Earlier, forces backing Mr. Gbagbo's presidential rival, Alassane Ouattara, attacked a prison and released all of the inmates.
South Africa says Mr. Gbagbo's army chief of staff and his family have sought refuge at the Abidjan home of the South African ambassador.
Pro-Ouattara fighters have seized control of about a dozen key cities and towns in Ivory Coast since Monday.
Mr. Ouattara released a statement saying forces backing him are at the gates of Abidjan. He called on Gbagbo loyalists to switch sides, and his aides predicted that Mr. Gbagbo could fall from power within hours.
Mr. Gbagbo has resisted international pressure to give up power since Mr. Ouattara was declared the winner of last November's presidential election.
On Wednesday, the U.N. Security Council approved sanctions against Mr. Gbagbo, including a travel ban and asset freeze on him, his wife and three key aides.

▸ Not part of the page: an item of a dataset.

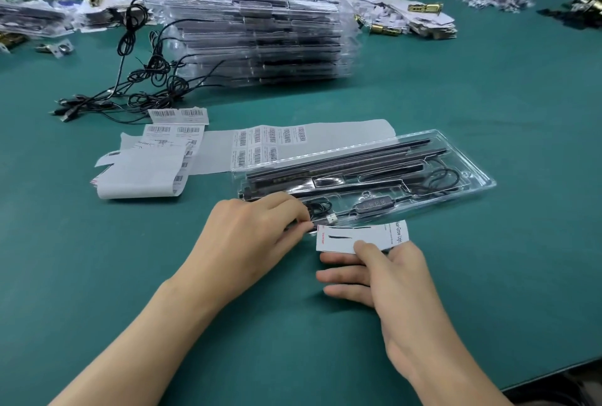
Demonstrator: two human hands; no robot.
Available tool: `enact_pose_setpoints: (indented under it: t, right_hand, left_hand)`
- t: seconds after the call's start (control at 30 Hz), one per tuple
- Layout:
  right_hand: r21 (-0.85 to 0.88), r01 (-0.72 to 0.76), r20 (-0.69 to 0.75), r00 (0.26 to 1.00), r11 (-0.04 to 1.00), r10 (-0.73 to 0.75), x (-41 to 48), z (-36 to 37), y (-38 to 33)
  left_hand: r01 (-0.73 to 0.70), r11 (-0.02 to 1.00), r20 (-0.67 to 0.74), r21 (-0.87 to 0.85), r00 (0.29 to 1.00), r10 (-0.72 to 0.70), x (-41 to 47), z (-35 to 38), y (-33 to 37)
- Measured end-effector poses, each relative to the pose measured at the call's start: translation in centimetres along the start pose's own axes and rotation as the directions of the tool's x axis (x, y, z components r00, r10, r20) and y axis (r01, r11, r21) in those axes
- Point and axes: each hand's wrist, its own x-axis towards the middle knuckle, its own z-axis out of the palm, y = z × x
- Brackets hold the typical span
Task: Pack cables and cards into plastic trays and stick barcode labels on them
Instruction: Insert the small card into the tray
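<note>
Clear plastic tray point(482, 182), centre right of frame, lies flat on the green counter point(456, 96). It holds long black bars, a coiled black cable point(443, 177) and an inline controller. White printed card point(374, 233) sits just below the tray's near edge, pinched between the thumb and spread fingers of the right hand point(391, 278). Left hand point(247, 233) is at the tray's near-left corner, fingers bunched together; what they pinch cannot be told.

Teal table point(488, 96), clear tray point(469, 158) of black cable point(439, 177), white barcode-striped labels point(270, 144).
</note>
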Motion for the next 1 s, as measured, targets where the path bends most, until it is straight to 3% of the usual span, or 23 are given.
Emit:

The resolution urged the nearly 10,000 U.N. peacekeepers in Ivory Coast to use “all necessary means” to protect civilians under “imminent threat of violence,” including to prevent the use of heavy weapons against the civilian population.
The United Nations said Thursday that at least 494 people have been killed since the political crisis began in early December. It says up to 1 million people have been displaced, with thousands fleeing west to Liberia or east to Ghana.
Mr. Ouattara has spent most of the last four months in an Abidjan hotel, protected by U.N. peacekeepers but surrounded by pro-Gbagbo security forces.
November's disputed election was meant to reunite Ivory Coast, nearly a decade after a brief civil war left it split into a rebel-controlled north and a government-controlled south.